(What you need to do): Skip all pictures; return exactly the lines from the one containing "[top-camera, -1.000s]" through the end of the data.

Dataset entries

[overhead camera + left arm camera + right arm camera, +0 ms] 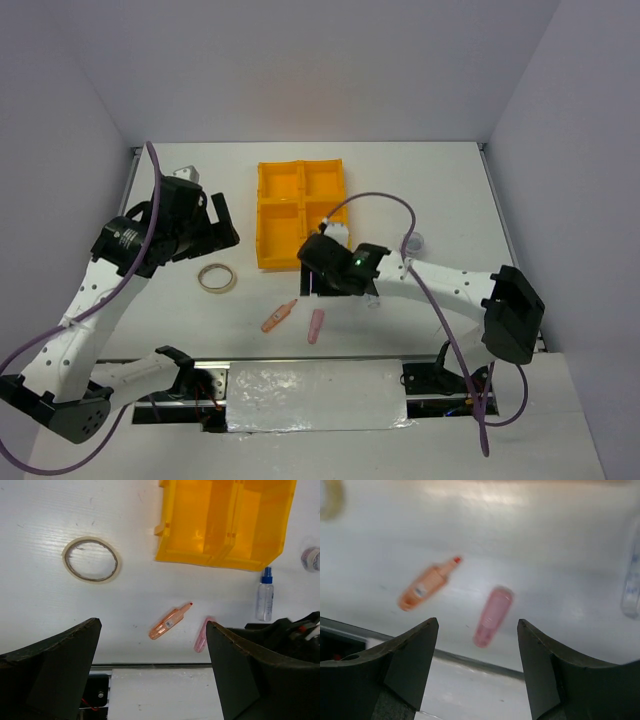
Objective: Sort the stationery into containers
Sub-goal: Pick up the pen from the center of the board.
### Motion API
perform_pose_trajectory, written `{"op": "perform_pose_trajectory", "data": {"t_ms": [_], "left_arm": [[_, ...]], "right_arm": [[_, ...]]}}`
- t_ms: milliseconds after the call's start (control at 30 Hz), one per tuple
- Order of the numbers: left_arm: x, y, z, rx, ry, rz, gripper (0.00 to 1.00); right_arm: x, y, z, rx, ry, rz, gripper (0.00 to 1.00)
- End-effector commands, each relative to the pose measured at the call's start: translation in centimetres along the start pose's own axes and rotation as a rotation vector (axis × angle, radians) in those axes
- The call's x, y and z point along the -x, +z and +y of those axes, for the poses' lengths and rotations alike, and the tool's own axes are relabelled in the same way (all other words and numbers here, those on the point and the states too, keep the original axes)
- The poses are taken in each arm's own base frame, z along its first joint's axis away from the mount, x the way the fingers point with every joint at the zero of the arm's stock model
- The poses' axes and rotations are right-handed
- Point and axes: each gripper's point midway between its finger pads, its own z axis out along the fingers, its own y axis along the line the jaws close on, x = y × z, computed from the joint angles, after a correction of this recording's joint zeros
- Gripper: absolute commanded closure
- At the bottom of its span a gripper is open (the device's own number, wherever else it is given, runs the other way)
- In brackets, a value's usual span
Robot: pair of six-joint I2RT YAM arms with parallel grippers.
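The left gripper (pixel 152 624) and right gripper (pixel 476 624) both hang spread wide, holding nothing, while the pink stick (pixel 492 615) and red-tipped stick (pixel 424 586) lie on the table (pixel 450 190) at six o'clock from the orange-yellow tray (pixel 262 215), the beige tape ring (pixel 115 565) at eight.

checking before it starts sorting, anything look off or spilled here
Nothing stands out. The tape ring, red-tipped pink stick, plain pink stick and bottle sit loose on the table outside the tray, none visibly spilled or damaged.
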Motion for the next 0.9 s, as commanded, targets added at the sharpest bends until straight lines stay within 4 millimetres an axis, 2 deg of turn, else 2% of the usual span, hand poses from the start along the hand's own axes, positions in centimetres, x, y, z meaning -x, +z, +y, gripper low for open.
{"op": "perform_pose_trajectory", "data": {"t_ms": [0,33,100,200,333,667,767,800,867], "left_arm": [[0.7,-1.0,0.9,0.031,0.058,-0.018,0.01],[0.6,-1.1,0.5,0.01,0.061,-0.011,0.01],[0.6,-1.4,0.0,-0.022,0.076,-0.011,0.01],[0.3,-1.3,-0.5,-0.055,0.093,0.01,0.01],[-0.7,-0.5,-0.5,-0.061,0.116,0.05,0.01],[-1.0,-0.7,-0.2,-0.062,0.156,0.062,0.01],[-1.7,-0.3,-0.2,-0.072,0.159,0.081,0.01],[-1.9,-0.2,-0.2,-0.076,0.161,0.089,0.01],[-2.0,-0.1,-0.1,-0.073,0.166,0.094,0.01]], "right_arm": [[-4.2,0.5,-3.2,-0.115,0.039,0.065,0.28],[-4.6,0.9,-2.6,-0.097,0.037,0.069,0.29],[-5.6,1.8,-2.8,-0.116,0.015,0.081,0.3],[-5.9,2.7,-2.1,-0.093,0.011,0.081,0.34],[-6.3,3.8,-1.9,-0.116,-0.004,0.103,0.37],[-10.3,5.5,-1.5,-0.195,-0.001,0.168,0.41],[-11.8,6.2,-2.2,-0.221,0.027,0.199,0.52],[-12.1,6.4,-2.4,-0.231,0.042,0.2,0.59],[-12.3,6.5,-3.0,-0.256,0.043,0.194,0.67]]}}
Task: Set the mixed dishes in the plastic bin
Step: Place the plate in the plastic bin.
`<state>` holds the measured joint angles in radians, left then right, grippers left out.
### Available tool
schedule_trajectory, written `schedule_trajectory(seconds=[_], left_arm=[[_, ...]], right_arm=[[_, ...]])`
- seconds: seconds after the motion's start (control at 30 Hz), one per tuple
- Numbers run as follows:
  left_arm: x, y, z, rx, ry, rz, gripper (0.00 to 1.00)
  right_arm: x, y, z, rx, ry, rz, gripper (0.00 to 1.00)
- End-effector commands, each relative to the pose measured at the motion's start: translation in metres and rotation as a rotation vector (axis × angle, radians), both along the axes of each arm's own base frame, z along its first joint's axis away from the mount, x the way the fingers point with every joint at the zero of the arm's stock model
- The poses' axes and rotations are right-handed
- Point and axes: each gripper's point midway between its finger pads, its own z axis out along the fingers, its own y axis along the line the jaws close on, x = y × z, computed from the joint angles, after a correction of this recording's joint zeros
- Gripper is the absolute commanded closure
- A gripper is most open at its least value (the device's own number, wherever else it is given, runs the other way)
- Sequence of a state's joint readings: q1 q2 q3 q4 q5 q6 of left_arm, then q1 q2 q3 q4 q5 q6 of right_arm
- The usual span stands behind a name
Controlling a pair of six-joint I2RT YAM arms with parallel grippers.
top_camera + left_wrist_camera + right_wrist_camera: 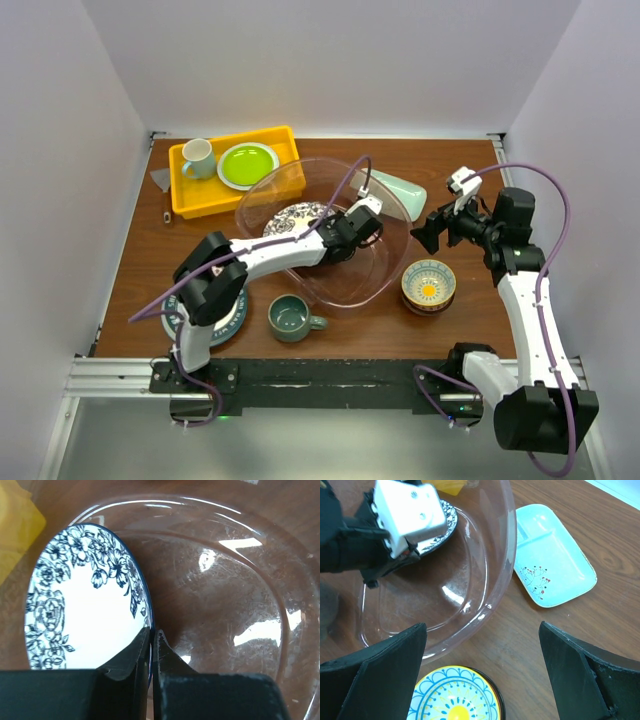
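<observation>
Count on table: one clear bin, one yellow tray, one divided tray, one patterned bowl, two mugs — pale mug, grey-green mug — and three plates: floral plate, lime-green plate, partly hidden plate

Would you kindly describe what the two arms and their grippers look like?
The left arm and right arm have white links, black joints and looping purple cables. The left gripper and right gripper have black, wedge-shaped fingers. A small red mark sits on the left arm's black joint.
</observation>
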<state>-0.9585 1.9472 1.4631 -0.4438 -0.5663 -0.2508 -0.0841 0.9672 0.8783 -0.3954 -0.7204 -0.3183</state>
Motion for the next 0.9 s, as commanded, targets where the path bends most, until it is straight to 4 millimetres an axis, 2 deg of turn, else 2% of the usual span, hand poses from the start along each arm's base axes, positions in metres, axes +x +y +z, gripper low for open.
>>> schedule_trajectory(seconds=[0.0, 0.1, 0.13, 0.2, 0.23, 0.3, 0.33, 0.4, 0.43, 0.47, 0.5, 0.6, 0.63, 0.7, 0.8, 0.87], left_arm=[[0.01, 0.003, -0.011, -0.007, -0.011, 0.037, 1.0], [0.009, 0.001, -0.017, -0.01, 0.005, 0.034, 0.88], [0.009, 0.0, -0.017, -0.013, 0.006, 0.034, 0.79], [0.008, -0.002, -0.016, -0.023, 0.01, 0.029, 0.7], [0.009, -0.005, -0.011, -0.036, 0.004, 0.028, 0.6], [0.009, -0.006, -0.004, -0.043, 0.005, 0.026, 0.49], [0.01, -0.007, 0.006, -0.058, -0.003, 0.024, 0.39], [0.01, -0.009, 0.02, -0.087, -0.017, 0.021, 0.31], [0.009, -0.01, 0.034, -0.116, -0.032, 0.016, 0.25], [0.009, -0.009, 0.044, -0.136, -0.043, 0.016, 0.23], [0.007, -0.008, 0.063, -0.168, -0.066, 0.008, 0.19], [0.001, -0.003, 0.087, -0.213, -0.093, -0.016, 0.13], [-0.003, -0.001, 0.107, -0.259, -0.115, -0.029, 0.12], [-0.012, 0.009, 0.129, -0.299, -0.14, -0.045, 0.09], [-0.023, 0.024, 0.155, -0.361, -0.177, -0.059, 0.07], [-0.027, 0.035, 0.164, -0.382, -0.186, -0.057, 0.07]], right_arm=[[0.005, 0.0, 0.006, -0.008, -0.033, -0.003, 0.02], [0.006, 0.0, 0.004, -0.01, -0.031, -0.004, 0.02], [0.006, 0.0, 0.005, -0.009, -0.031, -0.002, 0.02], [0.006, -0.001, 0.005, -0.01, -0.031, -0.005, 0.02], [0.006, -0.001, 0.005, -0.01, -0.031, -0.005, 0.02], [0.006, -0.001, 0.004, -0.013, -0.031, -0.005, 0.02], [0.006, -0.001, 0.004, -0.013, -0.031, -0.005, 0.02], [0.006, -0.002, 0.005, -0.018, -0.034, -0.008, 0.02], [0.006, -0.002, 0.004, -0.018, -0.032, -0.008, 0.02], [0.006, -0.002, 0.004, -0.021, -0.033, -0.007, 0.02], [0.006, -0.002, 0.003, -0.022, -0.032, -0.007, 0.02], [0.006, -0.003, 0.003, -0.027, -0.033, -0.01, 0.02], [0.006, -0.003, 0.003, -0.026, -0.033, -0.009, 0.02], [0.006, -0.003, 0.003, -0.03, -0.036, -0.007, 0.02], [0.005, -0.004, 0.003, -0.036, -0.035, -0.005, 0.02], [0.005, -0.003, 0.003, -0.039, -0.038, 0.004, 0.02]])
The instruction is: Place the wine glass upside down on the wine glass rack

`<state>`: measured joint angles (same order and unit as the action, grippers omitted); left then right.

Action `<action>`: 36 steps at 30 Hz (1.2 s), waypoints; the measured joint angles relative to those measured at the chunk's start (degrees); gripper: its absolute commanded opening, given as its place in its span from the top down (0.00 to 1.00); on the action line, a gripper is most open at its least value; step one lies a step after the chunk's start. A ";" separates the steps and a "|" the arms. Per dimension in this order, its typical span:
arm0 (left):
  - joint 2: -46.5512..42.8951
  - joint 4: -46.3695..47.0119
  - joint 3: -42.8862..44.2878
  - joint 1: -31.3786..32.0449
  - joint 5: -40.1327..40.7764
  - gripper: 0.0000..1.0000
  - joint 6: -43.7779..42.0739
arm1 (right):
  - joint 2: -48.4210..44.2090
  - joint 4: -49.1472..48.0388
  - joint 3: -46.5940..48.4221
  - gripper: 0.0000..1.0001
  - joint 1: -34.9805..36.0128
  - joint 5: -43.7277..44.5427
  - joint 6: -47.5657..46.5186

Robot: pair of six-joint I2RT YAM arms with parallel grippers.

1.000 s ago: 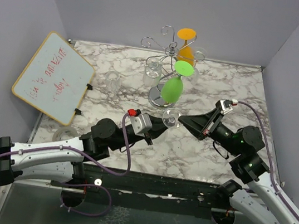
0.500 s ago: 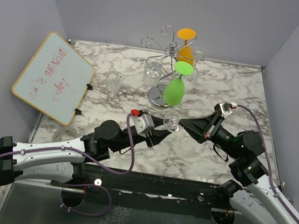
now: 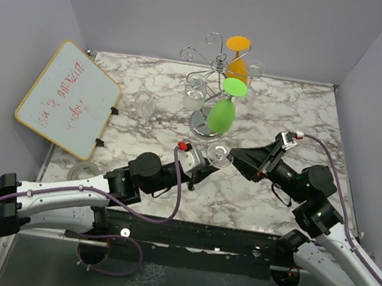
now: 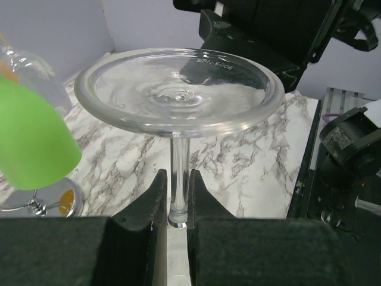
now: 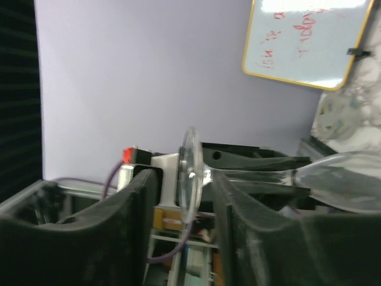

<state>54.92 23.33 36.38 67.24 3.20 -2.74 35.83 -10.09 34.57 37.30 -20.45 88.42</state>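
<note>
**Hand-over in front of the rack, hanging not yet begun**

Across the white, grey-veined marble table [image 3: 283,106]: a gold-framed whiteboard [image 3: 68,98] leaning at the left edge. Midway along the far edge, the silver wire wine glass rack [image 3: 200,123] with scroll arms and a round shiny base. Hung bowl-down on it, a green glass [image 3: 220,115] and an orange glass [image 3: 237,67].

Just in front of the rack, toward the table's middle, the clear, round-footed wine glass [image 4: 178,89], foot turned upward. Left gripper [image 4: 172,202] pinched tight on the stem below the foot. Right gripper [image 5: 181,196] parted, fingers either side of the foot's rim, not clamping it.

Judged a hand-over, right to left. Next: back the right gripper clear, lift toward a free scroll arm, and slide the stem in until the foot rests on the wire. Mind the green glass.
</note>
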 measured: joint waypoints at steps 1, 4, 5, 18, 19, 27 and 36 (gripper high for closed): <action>0.00 -0.57 0.00 0.00 0.24 1.00 0.09 | 0.00 0.00 0.13 0.36 0.00 0.37 -0.15; -0.31 -2.43 0.00 0.00 2.56 1.00 0.26 | -0.70 0.24 0.31 0.19 0.00 1.92 -1.20; -0.59 -2.95 0.00 0.00 3.65 1.00 0.37 | -1.09 0.35 0.33 0.17 0.00 2.51 -1.53; -11.21 -15.23 5.66 -2.05 30.67 1.00 1.40 | -4.13 6.23 0.98 0.16 0.00 8.24 -6.84; -11.37 -16.35 6.86 -2.56 32.15 1.00 1.40 | -4.17 6.64 0.98 0.16 0.00 8.48 -7.08; -7.93 -23.78 16.17 -12.24 38.42 1.00 1.44 | -3.78 7.48 1.44 0.17 0.00 9.46 -8.96; 4.13 -25.70 23.15 -31.36 24.79 1.00 3.74 | -4.74 9.31 1.84 0.17 0.00 10.34 -10.12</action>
<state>59.05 -2.37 59.53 35.88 27.99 0.99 31.09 -0.78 36.40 37.30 -10.11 78.30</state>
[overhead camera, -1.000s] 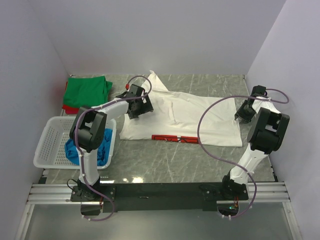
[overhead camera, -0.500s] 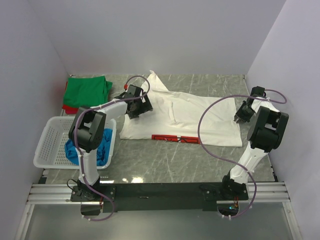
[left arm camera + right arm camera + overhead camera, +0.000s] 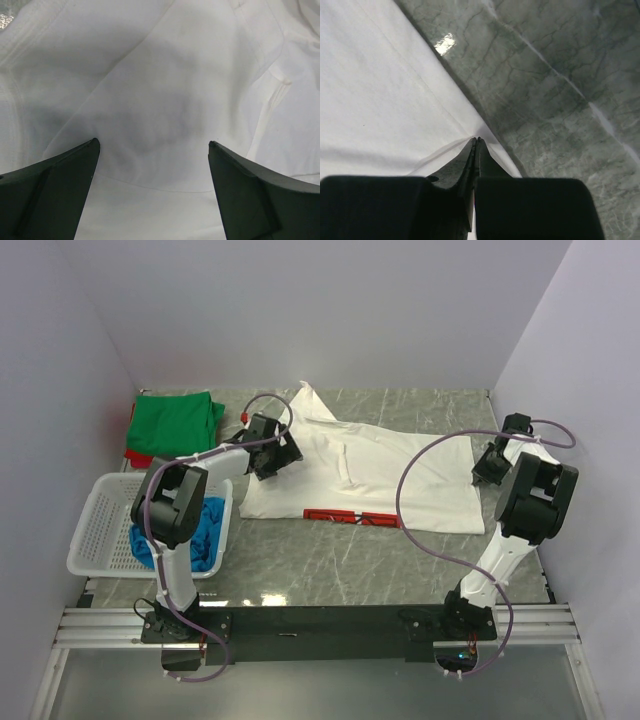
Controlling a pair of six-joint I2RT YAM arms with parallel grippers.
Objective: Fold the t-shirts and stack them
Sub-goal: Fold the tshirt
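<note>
The large white t-shirt point(image 3: 380, 465) lies spread across the marble table, a red print strip point(image 3: 350, 516) showing along its near edge. My left gripper point(image 3: 272, 448) hovers open over the shirt's left part; in the left wrist view its fingers point(image 3: 154, 144) stand wide apart above bare white cloth point(image 3: 160, 75). My right gripper point(image 3: 487, 466) is at the shirt's right edge. In the right wrist view it point(image 3: 476, 140) is shut, pinching the white hem point(image 3: 380, 100), with creases running from the tips. A folded green shirt point(image 3: 175, 422) lies on a red one point(image 3: 134, 454) at the back left.
A white lattice basket point(image 3: 100, 525) stands at the near left with a bright blue shirt point(image 3: 200, 532) bunched in it. Side walls close in on both sides. Bare marble point(image 3: 560, 90) lies right of the white shirt's edge.
My right gripper has closed onto the white shirt's right edge. My left gripper has drifted slightly back and left over the shirt, still open.
</note>
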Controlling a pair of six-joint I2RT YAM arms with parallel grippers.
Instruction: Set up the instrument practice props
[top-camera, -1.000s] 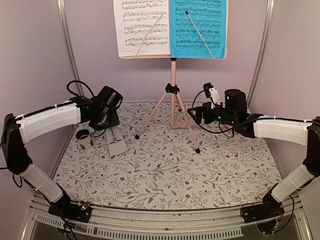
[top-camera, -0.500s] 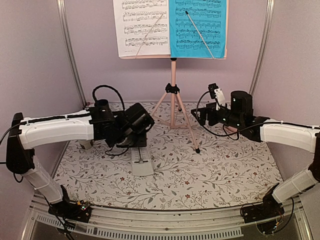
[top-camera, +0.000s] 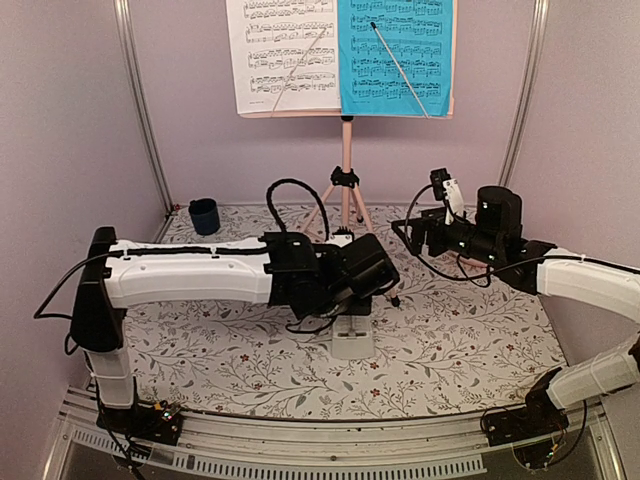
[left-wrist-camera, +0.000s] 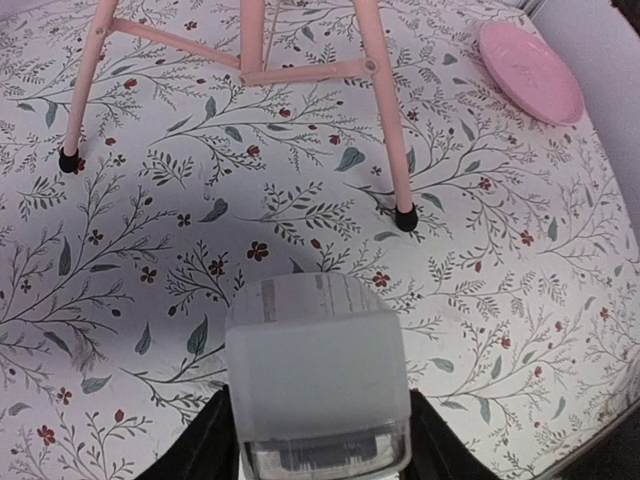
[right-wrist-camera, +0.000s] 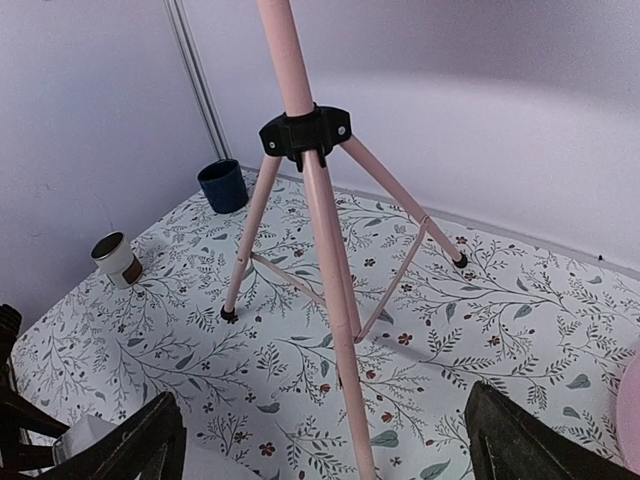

(Result of this task):
[top-camera, -1.000s] 
[top-camera, -0.500s] 
[top-camera, +0.000s] 
[left-wrist-camera, +0.000s] 
[right-wrist-camera, +0.000s] 

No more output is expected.